- The Washington Times - Thursday, June 15, 2006

ANNAPOLIS — A special session of the Democrat-controlled General Assembly early today passed a plan that would create a new panel of state utility regulators and postpone a 72-percent rate increase by Baltimore Gas & Electric Co. (BGE) until after the fall elections.

At 12:40 a.m., the House voted 109-26 for the 60-page bill, approved earlier by the Senate in a 36-11 vote. The number of the bill’s supporters in both chambers is more than enough to override an anticipated veto by Gov. Robert L. Ehrlich Jr.

At 4:37 a.m., the legislature passed a bill that would stiffen penalties for sex offenders — legislation supported by the governor that had failed to pass during the General Assembly’s regular 90-day session.

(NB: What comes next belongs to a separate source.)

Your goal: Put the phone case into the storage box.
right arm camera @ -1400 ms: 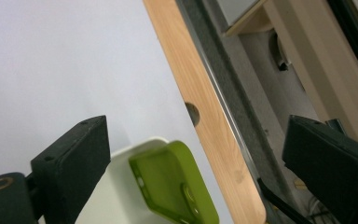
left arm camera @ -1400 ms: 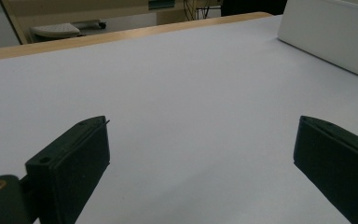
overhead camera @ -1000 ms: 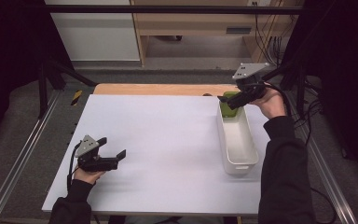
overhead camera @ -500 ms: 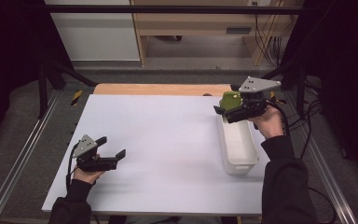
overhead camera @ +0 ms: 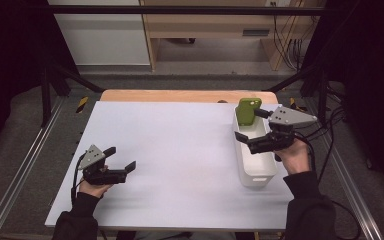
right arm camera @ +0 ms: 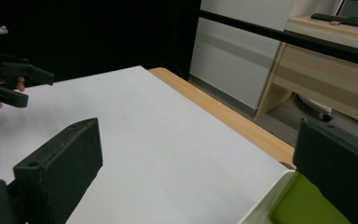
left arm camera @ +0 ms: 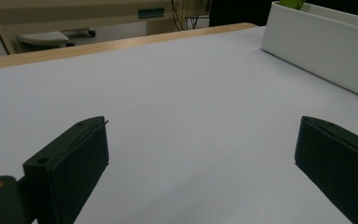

Mr. Ehrlich, a Republican seeking re-election this fall, decided last night to veto the energy plan, bucking top advisers who warned against the move, according to a state official close to the deliberations.

The governor is planning a TV ad campaign to get out his message that the plan risks bankrupting the power company and driving energy prices higher, the official said.

Rising electricity rates became a major issue in the waning days of the General Assembly, and lawmakers raced to craft legislation to reduce the impact in time to campaign for November’s elections. The higher rates have resulted, in part, from increased worldwide demand and the expiration of rate caps set by 1999 deregulation laws enacted by the legislature.

Meanwhile, the leading Democratic candidates for governor — Baltimore Mayor Martin O’Malley and Montgomery County Executive Douglas M. Duncan — have expressed support for the legislature’s plan.

The energy plan would extend a cap on BGE’s rates for 11 months after a 15 percent increase July 1.

It also would allow Democratic leaders to fire the members of the utility-regulating Public Service Commission and select new commissioners. It also would expand the PSC’s authority to regulate power companies, dictate operations of power plants and set energy prices.

Lawmakers have blamed the PSC’s five members — four of whom were appointed by Mr. Ehrlich — for approving BGE’s 72 percent rate increase. That increase is set to take effect July 1.

The energy bill also would impose conditions on a proposed $11 billion merger of Constellation Energy Group, BGE’s parent company, and Florida utility FPL Group Inc.

Under the bill, BGE rates would reach market-level prices in January 2008.

However, the bill would allow the new PSC to stave off market rates again next June by devising yet another rate-mitigation plan. Customers could chose whether to “opt-in” to that plan.

BGE’s 1.1 million residential customers would be enrolled automatically in the plan approved this morning. They eventually will pay the higher market prices for electricity while also making payments for deferred charges in $2.19 monthly installments for 10 years — a total of $263.

However, the legislation would eliminate $2.83 in fees now contained in monthly BGE statements.

The General Assembly’s day, which began at 10 a.m. yesterday, extended into this morning because of lengthy delays, many of which were caused by longer-than-normal waits to have bills printed.

The printing office, one State House staff member said, was understaffed, angering Senate President Thomas V. Mike Miller Jr.

At 2:06, Mr. Miller informed senators they would have to wait two more hours while staffers rewrote the sex offender bill and had it printed.

“This is insane,” said Sen. Norman R. Stone Jr., Baltimore Democrat.

Many lawmakers slept on the Senate and House floors during the delay. Others sat in small groups and talked.

The sex-offender bill would establish a 25-year mandatory minimum sentence for first-degree sex crimes against children and a five-year mandatory minimum sentence for second-degree crimes. It also would require closer tracking of sexual predators.

However, advocates for tougher punishment said the bill falls short of the standard known as Jessica’s Law, which has been passed in 20 states, because it would allow sexual predators to receive parole in some cases.

“It may be a good step in the right direction,” said Stacie D. Rumenap, executive director of Stop Child Predators, a nonprofit dedicated to the passage of Jessica’s Law in all 50 states.

Jessica’s Law is named for Jessica Lunsford, a 9-year-old Florida girl who was raped and killed last year by a convicted sex offender.

Mrs. Rumenap said a stricter bill “should be considered next year, so we can actually pass a strong, 25-year mandatory minimum for those heinous crimes criminals are committing against children.”

Alan Friedman, one of Mr. Ehrlich’s top aides, said parole is rarely given to first- and second-degree sex offenders.

House Majority Whip Anthony G. Brown, a Prince George’s County Democrat who is Mr. O’Malley’s running mate, said the bill is “good politics and good policy.”

“It is always important, if you are in an election year or not, to put forward good policy,” Mr. Brown said.